▶ _Brief_: Your answer needs to include each line of the records in which the string "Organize" can be found.

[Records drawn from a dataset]
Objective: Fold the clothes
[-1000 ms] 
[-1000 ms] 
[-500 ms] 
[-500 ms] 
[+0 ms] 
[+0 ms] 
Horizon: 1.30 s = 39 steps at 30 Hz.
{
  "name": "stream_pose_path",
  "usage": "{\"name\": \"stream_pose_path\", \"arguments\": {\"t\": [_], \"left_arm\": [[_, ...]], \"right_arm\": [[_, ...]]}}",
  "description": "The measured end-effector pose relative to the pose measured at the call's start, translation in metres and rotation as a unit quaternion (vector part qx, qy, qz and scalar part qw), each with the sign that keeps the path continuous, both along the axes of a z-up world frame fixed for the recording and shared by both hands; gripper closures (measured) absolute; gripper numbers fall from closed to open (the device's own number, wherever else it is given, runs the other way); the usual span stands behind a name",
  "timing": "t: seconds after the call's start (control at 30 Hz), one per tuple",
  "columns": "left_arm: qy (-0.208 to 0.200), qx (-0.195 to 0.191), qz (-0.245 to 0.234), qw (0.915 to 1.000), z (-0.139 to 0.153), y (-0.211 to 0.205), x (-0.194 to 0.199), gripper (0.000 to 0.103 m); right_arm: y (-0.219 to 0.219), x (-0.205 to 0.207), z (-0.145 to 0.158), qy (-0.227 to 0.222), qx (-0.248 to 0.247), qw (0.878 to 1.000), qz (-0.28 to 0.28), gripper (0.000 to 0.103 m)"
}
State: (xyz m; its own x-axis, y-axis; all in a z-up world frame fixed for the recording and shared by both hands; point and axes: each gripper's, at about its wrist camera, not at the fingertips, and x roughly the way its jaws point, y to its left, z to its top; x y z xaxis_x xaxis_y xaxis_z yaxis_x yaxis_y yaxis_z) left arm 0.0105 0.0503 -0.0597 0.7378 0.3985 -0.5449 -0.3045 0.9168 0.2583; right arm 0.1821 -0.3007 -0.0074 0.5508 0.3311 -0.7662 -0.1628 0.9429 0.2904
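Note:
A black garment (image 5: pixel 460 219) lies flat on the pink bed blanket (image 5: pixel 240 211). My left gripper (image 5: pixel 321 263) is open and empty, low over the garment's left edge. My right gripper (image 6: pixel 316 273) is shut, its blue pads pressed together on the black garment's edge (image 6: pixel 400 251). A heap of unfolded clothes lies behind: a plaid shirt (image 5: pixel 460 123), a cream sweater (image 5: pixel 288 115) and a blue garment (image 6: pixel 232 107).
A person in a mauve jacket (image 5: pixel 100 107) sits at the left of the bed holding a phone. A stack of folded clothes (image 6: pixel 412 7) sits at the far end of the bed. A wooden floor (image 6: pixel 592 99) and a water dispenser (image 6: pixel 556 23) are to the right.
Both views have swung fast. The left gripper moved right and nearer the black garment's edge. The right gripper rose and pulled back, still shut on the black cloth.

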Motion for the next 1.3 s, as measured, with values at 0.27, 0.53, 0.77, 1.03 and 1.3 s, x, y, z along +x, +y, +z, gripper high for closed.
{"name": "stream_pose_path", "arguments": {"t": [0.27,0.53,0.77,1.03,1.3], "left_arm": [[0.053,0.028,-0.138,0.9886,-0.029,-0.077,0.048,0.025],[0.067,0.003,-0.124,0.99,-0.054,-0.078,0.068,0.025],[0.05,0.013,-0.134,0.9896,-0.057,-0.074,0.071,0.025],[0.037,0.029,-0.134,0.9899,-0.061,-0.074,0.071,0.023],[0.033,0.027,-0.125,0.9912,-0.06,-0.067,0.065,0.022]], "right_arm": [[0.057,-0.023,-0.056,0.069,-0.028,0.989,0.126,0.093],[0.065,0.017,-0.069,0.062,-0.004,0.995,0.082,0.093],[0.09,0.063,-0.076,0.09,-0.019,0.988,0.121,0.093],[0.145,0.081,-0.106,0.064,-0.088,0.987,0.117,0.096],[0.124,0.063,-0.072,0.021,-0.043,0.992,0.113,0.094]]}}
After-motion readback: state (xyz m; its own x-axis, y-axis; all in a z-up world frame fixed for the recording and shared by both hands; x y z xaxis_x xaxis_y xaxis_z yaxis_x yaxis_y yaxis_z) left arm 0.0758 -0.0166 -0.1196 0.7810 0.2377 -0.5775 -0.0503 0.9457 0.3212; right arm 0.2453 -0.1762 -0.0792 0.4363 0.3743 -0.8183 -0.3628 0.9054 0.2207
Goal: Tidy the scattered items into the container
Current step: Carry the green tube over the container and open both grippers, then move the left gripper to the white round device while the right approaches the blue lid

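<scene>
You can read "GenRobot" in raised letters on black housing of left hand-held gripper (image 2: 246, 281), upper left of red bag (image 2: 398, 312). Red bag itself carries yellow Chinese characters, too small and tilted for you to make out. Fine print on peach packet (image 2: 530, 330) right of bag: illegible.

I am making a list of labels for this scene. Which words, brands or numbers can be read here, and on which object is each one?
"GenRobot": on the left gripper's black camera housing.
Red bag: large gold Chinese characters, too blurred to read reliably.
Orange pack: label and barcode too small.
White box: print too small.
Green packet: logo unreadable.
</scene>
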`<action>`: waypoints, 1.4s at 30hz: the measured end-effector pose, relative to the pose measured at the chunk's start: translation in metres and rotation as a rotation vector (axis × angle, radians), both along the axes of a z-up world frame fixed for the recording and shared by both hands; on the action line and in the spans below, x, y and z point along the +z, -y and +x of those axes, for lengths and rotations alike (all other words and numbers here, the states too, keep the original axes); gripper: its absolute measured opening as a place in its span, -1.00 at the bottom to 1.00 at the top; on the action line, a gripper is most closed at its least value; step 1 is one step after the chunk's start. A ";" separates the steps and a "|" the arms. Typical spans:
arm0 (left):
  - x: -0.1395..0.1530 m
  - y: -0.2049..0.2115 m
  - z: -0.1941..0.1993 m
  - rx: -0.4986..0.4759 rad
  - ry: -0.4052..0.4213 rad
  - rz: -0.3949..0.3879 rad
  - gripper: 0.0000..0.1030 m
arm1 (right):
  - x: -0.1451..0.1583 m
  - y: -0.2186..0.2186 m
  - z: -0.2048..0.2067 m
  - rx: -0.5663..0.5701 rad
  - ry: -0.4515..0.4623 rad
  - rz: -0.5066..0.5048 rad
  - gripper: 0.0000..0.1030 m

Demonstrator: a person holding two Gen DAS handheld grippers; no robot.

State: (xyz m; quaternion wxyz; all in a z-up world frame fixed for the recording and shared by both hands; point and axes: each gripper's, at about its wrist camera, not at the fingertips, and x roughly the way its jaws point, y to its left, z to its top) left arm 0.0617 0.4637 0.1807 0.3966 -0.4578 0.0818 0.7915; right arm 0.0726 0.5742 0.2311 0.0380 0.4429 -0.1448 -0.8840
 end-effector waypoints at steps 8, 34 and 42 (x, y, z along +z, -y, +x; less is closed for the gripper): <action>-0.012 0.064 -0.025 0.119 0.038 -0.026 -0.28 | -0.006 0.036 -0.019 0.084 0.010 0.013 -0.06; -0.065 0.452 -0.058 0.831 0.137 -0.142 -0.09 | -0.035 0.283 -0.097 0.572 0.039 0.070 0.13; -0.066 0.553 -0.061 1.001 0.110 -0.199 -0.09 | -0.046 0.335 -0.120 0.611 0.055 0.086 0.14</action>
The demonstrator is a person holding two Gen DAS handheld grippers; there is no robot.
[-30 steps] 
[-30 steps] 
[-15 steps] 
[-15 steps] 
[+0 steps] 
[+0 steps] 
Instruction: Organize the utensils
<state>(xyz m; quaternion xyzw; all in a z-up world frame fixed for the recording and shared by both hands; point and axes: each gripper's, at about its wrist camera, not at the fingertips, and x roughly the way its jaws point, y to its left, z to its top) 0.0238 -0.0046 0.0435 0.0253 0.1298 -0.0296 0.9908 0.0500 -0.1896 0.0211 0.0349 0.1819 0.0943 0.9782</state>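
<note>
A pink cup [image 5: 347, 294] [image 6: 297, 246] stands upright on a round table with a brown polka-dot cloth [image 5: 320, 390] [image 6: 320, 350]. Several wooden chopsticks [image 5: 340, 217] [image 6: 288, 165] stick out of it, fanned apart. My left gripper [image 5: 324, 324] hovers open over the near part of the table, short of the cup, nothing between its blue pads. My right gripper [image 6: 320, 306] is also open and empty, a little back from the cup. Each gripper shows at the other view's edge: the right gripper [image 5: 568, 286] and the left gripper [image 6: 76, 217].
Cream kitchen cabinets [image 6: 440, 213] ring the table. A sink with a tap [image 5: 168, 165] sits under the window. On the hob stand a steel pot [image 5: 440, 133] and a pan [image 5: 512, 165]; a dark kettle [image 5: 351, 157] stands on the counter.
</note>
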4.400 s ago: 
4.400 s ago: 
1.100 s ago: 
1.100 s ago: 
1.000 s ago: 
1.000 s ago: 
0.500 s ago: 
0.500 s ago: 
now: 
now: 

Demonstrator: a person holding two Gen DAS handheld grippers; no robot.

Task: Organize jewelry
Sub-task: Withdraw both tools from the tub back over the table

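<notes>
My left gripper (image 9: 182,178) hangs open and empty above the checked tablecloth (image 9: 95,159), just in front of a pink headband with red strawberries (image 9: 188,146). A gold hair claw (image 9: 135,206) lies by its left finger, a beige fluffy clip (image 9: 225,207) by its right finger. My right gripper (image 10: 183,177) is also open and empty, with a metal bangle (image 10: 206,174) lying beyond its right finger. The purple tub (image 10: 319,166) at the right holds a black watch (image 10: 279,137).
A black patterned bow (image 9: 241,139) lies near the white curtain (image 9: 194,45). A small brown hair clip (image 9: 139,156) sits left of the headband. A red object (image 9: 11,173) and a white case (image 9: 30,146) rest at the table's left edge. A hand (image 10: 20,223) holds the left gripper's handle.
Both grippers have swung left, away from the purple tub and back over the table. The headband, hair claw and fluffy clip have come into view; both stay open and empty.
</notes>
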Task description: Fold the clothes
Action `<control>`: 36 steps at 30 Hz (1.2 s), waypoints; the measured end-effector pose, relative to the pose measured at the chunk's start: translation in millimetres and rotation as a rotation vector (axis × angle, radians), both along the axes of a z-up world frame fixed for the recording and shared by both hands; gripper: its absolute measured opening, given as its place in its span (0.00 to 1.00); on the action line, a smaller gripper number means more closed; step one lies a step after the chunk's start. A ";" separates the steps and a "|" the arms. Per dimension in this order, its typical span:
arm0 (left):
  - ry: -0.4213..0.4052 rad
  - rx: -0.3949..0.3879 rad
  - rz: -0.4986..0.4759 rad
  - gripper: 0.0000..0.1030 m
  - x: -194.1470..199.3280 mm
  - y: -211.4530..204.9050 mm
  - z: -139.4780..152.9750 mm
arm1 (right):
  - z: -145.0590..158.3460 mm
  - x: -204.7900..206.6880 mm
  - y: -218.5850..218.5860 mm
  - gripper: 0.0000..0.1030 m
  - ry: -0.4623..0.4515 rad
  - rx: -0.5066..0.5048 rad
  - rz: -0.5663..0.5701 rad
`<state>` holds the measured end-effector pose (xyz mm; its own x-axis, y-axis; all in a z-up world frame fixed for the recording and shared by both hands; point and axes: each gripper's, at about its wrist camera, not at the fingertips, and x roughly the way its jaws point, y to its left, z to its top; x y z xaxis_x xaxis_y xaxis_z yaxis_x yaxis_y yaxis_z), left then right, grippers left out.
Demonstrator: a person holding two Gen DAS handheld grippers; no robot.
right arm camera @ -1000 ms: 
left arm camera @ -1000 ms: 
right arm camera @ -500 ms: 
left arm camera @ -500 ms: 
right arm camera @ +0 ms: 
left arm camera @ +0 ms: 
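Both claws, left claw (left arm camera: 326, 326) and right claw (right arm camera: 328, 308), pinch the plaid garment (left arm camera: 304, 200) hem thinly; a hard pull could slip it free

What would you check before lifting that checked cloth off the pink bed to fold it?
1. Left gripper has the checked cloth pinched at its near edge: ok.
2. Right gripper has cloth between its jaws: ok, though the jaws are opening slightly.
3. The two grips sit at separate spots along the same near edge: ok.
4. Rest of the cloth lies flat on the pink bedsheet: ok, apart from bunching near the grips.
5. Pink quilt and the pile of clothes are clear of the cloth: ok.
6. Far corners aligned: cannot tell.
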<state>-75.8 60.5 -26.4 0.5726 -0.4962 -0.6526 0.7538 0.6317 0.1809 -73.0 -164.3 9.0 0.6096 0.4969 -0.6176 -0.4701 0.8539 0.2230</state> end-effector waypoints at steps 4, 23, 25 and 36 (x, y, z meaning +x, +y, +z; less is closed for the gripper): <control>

▶ _Response to this task_:
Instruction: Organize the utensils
Task: Organize jewelry

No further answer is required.